Rassegna stampa

Iva, la fattura si prende più tempo

10 Dicembre 2012

Il Sole 24 ore Norme e Tributi, Massimo Sirri e Riccardo Zavatta , pag. 29

Nel decreto legge salva-infrazioni sono previste nuove regole sulla fatturazione. Regole che saranno operative dal 1º gennaio 2013, stabilite dalla direttiva Ue 2010/45. In particolare sono previste la rivisitazione del contenuto della fattura, la nuova disciplina della fattura semplificata e la fatturazione «differita» per i servizi, da emettere entro il 15 del mese successivo per le prestazioni «individuabili attraverso idonea documentazione» effettuate nello stesso mese solare nei confronti del medesimo soggetto.

Si ricorda poi che il termine del 15 del mese successivo vale anche per le cessioni intracomunitarie. Inoltre,  devono essere autofatturate le operazioni rilevanti nello Stato, poste in essere da soggetti passivi extracomunitari. In questi casi il documento deve recare l'annotazione «autofatturazione».

Processi tributari aperti a terzi

10 Dicembre 2012

Italia Oggi, Andrea Bongi, pag. 9

Dalle sentenze tributarie più recenti è emerso che le dichiarazioni rese da soggetti terzi possono entrare nel processo. Il loro accesso è consentito sia che le stesse siano state rese durante le attività di ispezione e verifica ai funzionari delle entrate o ai militari della guardia di finanza, sia che siano state prodotte dal contribuente a supporto e corredo delle sue argomentazioni difensive.

Inoltre, si ritiene che la possibilità di ricorrere alle dichiarazioni rese in forma scritta o inserite in un più ampio processo verbale di verifica o ispettivo non viola affatto il divieto di prova testimoniale che costituisce una delle regole sulle quali è basato l'attuale contenzioso tributario.

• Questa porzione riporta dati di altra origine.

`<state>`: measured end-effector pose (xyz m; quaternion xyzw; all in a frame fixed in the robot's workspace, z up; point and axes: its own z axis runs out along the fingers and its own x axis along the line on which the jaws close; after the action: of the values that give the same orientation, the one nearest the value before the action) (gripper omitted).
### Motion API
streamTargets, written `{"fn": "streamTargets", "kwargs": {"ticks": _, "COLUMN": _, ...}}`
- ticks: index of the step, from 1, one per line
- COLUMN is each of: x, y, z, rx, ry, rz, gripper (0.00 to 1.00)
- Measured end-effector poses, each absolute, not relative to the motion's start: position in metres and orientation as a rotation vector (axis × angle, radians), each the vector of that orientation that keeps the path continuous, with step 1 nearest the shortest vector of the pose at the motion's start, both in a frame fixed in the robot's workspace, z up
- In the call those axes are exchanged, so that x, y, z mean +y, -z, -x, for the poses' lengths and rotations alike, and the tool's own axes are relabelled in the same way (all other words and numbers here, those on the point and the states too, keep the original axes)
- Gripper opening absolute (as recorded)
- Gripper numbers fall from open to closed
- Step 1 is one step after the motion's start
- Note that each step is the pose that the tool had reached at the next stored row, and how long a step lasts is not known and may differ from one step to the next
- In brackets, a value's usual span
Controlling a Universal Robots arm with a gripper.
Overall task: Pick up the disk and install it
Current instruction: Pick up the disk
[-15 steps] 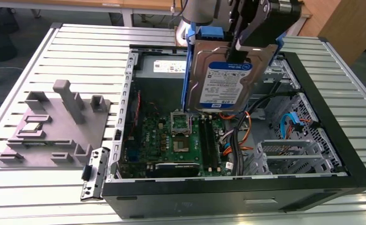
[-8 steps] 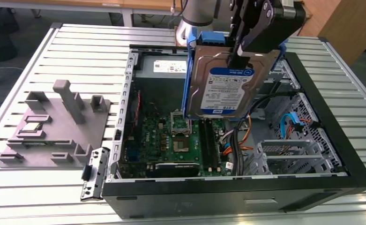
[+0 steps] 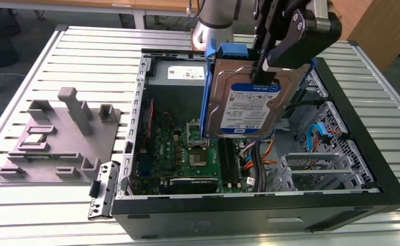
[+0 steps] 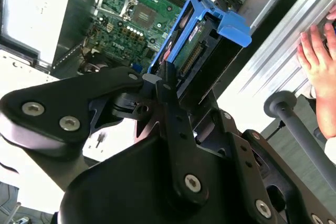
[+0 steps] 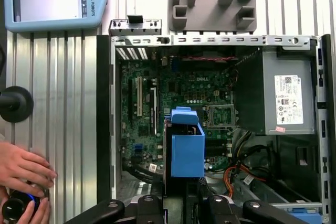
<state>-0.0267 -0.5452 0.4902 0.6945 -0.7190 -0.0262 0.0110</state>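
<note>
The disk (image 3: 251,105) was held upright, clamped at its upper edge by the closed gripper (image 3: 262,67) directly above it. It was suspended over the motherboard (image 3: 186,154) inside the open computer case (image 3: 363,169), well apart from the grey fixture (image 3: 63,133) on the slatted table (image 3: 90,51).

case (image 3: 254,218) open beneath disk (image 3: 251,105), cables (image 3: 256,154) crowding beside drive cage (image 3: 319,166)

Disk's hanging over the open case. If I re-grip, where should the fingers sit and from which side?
Pinch the disk across its two flat faces at the upper end, coming from above, as the gripper does now. It hangs upright, the faces give flat contact, and the blue rails on its long edges stay free.
</note>
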Motion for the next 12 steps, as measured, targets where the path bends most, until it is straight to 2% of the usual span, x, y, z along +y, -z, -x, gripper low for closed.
{"fn": "streamTargets", "kwargs": {"ticks": 12, "x": -0.5543, "y": -0.4862, "z": 0.025, "rx": -2.232, "ry": 0.054, "rz": -2.154, "gripper": 0.35}}
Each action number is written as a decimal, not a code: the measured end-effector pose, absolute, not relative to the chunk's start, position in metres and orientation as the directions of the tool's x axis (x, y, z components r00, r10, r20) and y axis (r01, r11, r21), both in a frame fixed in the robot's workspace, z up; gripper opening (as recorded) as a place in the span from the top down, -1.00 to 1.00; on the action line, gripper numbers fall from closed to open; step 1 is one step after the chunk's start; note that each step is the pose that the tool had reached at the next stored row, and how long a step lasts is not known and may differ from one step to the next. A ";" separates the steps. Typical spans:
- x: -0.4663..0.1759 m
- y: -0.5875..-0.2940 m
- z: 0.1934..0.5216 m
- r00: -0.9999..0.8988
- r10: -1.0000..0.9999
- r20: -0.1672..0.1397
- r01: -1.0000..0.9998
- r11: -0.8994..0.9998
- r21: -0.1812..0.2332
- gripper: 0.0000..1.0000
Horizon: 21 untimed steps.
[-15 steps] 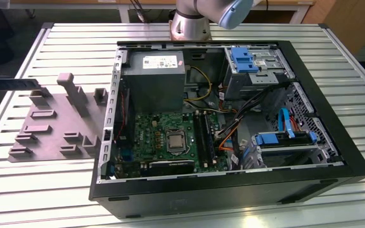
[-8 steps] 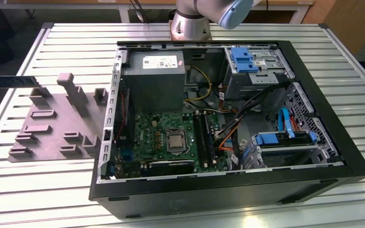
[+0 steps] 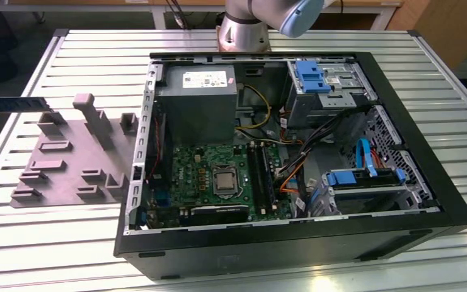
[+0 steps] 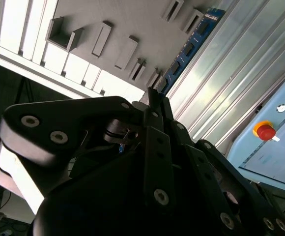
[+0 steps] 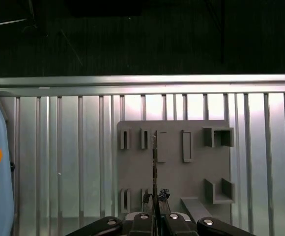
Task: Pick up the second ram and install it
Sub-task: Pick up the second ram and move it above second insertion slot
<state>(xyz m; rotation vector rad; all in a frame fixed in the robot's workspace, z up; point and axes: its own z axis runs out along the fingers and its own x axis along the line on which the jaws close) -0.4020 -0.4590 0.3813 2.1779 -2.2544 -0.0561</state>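
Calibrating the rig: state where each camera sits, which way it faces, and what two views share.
Exterior view: high over the table, looking down into the open computer case; the arm shows.
First wrist view: behind the pincer, facing the grey holder plate.
Second wrist view: beside the pincer, facing along the second ram it grips.
Both wrist views share pincer, ram and plate.

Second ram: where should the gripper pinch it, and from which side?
Pinch the two broad faces, coming in at a thin edge. The second ram is a flat, narrow stick, so only its faces offer a grip. The gripper seems to hold it that way: in the first wrist view it sits edge-on between the jaws.
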 end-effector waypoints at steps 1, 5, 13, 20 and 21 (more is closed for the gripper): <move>-0.402 -0.459 0.381 -0.035 -0.999 -0.020 -0.999 0.034 0.030 0.72; -0.398 -0.459 0.381 -0.035 -0.999 -0.020 -0.999 0.034 0.030 0.72; -0.393 -0.459 0.381 -0.035 -0.999 -0.020 -0.999 0.034 0.030 0.72; -0.391 -0.459 0.381 -0.035 -0.999 -0.020 -0.999 0.034 0.030 0.72; -0.390 -0.459 0.381 -0.035 -0.999 -0.020 -0.999 0.034 0.030 0.72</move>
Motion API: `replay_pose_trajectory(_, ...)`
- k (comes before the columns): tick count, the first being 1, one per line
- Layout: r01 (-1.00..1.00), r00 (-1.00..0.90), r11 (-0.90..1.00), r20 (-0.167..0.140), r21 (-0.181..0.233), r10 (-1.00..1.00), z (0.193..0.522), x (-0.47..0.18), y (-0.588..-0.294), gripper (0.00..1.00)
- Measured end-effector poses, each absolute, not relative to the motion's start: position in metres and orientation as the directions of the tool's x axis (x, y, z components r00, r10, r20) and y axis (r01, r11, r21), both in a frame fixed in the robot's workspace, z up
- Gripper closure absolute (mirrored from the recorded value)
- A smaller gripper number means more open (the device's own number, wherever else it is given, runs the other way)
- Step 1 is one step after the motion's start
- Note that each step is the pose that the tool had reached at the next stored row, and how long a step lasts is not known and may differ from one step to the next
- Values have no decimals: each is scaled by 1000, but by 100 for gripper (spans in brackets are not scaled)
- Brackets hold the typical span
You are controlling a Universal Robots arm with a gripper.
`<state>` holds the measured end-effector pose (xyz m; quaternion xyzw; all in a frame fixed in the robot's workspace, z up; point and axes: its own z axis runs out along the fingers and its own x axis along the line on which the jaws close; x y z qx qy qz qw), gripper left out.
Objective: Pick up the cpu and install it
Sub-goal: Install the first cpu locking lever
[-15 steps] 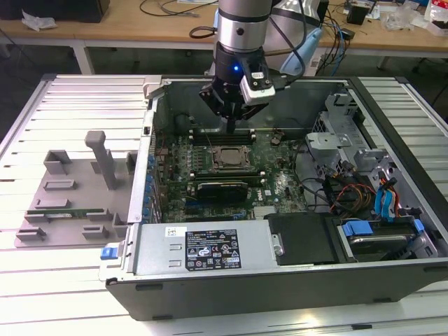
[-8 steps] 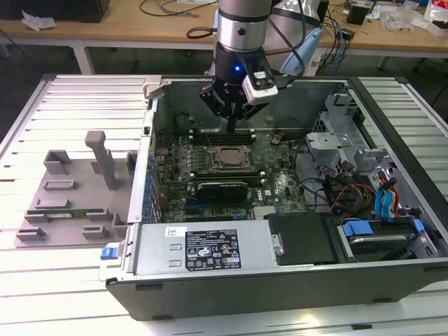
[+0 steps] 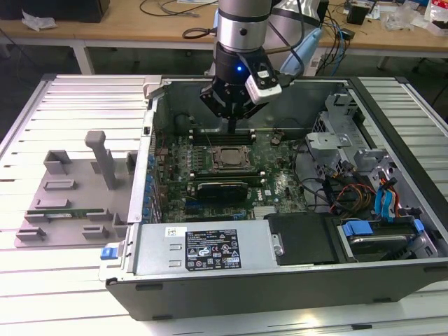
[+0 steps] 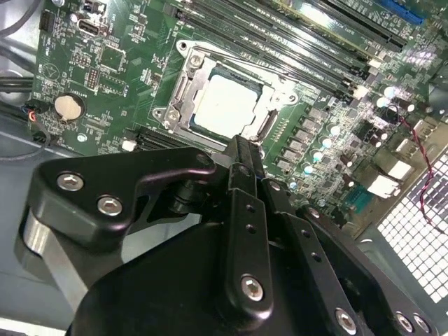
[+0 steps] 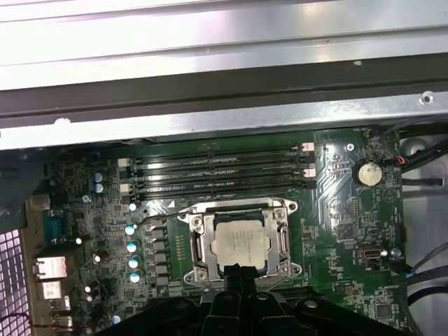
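Observation:
The cpu [image 3: 229, 157] lies flat in its socket on the green motherboard [image 3: 280, 183] inside the open computer case. Its silver top is framed by the metal socket bracket in both wrist views [image 4: 227, 103] [image 5: 241, 243]. My gripper [image 3: 231, 128] hangs just above the board, a little beyond the socket toward the case's far wall. Its black fingers [image 4: 243, 161] are pressed together with nothing between them, and their tip [image 5: 241, 269] sits at the socket's edge, apart from the chip.
Memory slots [image 5: 220, 171] run beside the socket. A black graphics card [image 3: 222, 187] lies on its near side. Drive bays and cables [image 3: 364, 192] crowd the exterior view's right. A labelled power supply [image 3: 210, 248] is at the front, and grey tray blocks [image 3: 77, 189] stand outside on the left.

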<state>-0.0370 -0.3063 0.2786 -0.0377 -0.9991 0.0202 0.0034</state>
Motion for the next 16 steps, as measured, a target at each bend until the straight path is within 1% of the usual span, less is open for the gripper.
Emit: replay_pose_trajectory(16, -53, -999, 998, 5, -37, -53, 279, -37, -306, 89)
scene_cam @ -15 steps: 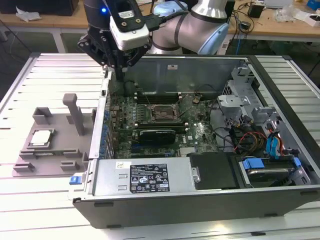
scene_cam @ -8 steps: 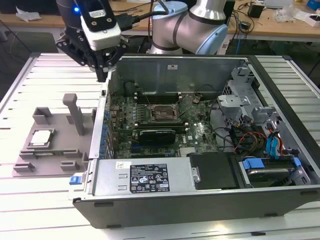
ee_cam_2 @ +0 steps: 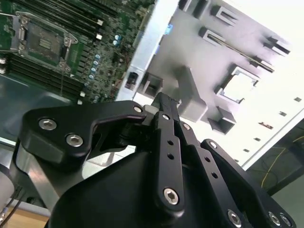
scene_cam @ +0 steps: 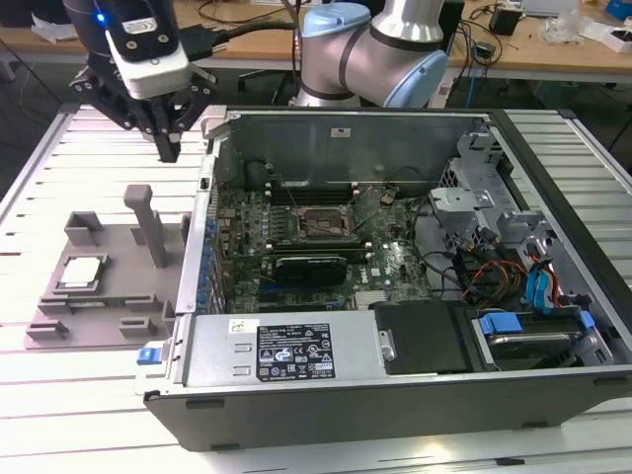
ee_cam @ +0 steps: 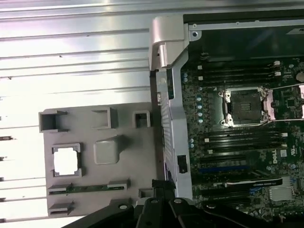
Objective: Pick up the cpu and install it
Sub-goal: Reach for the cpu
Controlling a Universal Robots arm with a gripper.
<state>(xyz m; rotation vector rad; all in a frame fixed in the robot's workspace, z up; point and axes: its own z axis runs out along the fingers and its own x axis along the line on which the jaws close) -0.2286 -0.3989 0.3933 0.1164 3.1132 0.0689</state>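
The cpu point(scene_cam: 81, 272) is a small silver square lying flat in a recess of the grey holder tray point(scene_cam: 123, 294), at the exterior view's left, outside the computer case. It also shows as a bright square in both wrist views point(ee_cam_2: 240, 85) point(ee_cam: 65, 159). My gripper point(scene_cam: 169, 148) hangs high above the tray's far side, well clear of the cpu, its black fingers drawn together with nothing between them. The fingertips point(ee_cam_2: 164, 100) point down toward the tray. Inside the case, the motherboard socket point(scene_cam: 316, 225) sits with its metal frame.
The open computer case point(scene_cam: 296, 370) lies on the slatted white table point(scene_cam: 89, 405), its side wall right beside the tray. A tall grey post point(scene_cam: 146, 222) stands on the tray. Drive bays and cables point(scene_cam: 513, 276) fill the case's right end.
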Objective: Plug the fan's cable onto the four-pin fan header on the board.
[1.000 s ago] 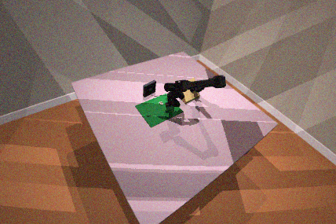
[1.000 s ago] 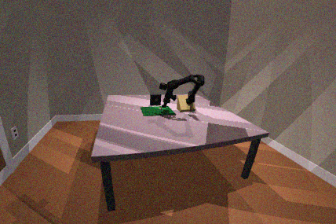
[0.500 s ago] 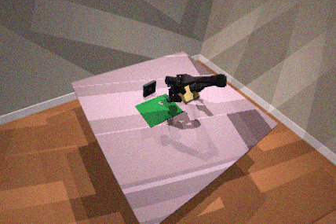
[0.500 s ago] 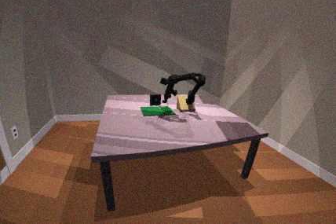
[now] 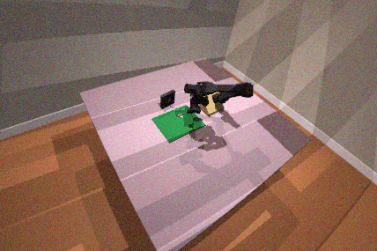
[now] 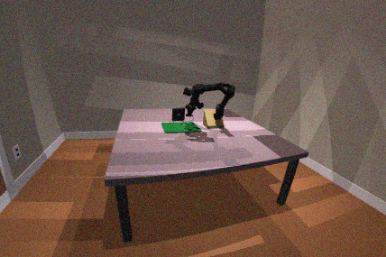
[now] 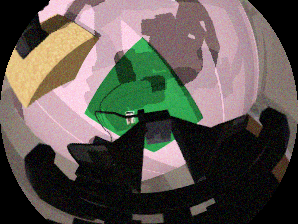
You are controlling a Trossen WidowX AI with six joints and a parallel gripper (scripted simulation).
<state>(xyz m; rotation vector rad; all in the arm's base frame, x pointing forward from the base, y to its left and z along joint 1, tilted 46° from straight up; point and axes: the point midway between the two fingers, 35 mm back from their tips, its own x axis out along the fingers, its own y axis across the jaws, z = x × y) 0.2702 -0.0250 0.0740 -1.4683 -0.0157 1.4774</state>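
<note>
One black arm (image 5: 220,91) reaches in from the right of centre in the top view, over a pale pink table (image 5: 185,179) set in the corner of a room with a wooden floor. Its gripper (image 5: 190,114) points down over the far right part of a green board (image 5: 173,127), which lies flat near the middle of the frame. The jaws are closed narrowly on a small dark plug (image 7: 158,129), seen in the wrist view low in the centre, held between the two black fingers above the near edge of the board. A thin dark cable (image 7: 109,112) curves across the board to the left of the plug. A small pale part (image 7: 129,117) sits on the board just beside the left finger; I cannot tell whether it is the header. Whether the plug touches the board cannot be made out.

A small black fan (image 5: 167,99) stands upright on the table just above and left of the board, apart from it. A tan block (image 5: 210,104) sits at the base of the arm, right of the board. In the exterior view the arm (image 6: 212,95) arches over the far side of the table, with the gripper (image 6: 189,112) hanging above the board (image 6: 180,127), between the fan (image 6: 179,113) and the block (image 6: 212,119).
</note>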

Nuova veste ai fondi Ue: tempi sprint e più peso ai meriti

10 Dicembre 2012

Il Sole 24 ore, Roberto Lenzi, pag. 10

Con il Regolamento Ue n. 966/2012 - che stabilisce le regole finanziarie applicabili al bilancio generale dell'Unione e che abroga il regolamento Ue n. 1605/2012 - si assisterà ad una vera rivoluzione per i fondi Ue che verranno erogati dal 2013: nascono, infatti, i premi di incentivo, vi saranno tempi più brevi per arrivare alle erogazioni. burocrazia semplificata, maggiore responsabilità per chi gestisce i fondi, maggior trasparenza, e verrà premiato "chi effettivamente fa" rispetto a chi sa riempire bene i moduli.

I crediti Irpef compensano l'Imu

07 Dicembre 2012

Il Sole 24 ore Norme e Tributi,Salvina Morina e Tonino Morina, pag. 28

Il versamento dell'Imu può essere compensato con i crediti spettanti al contribuente, infatti, per i versamenti delle imposte dovute, Imu compresa, da eseguire con il modello F24, i contribuenti possono usare in compensazione i crediti indicati nelle dichiarazioni annuali già presentate, se non chiesti a rimborso. Inoltre, sono compensabili i crediti previdenziali risultanti dalle denunce contributive o dalle dichiarazioni annuali, nonché i crediti spettanti al contribuente per nuove assunzioni, investimenti o altro.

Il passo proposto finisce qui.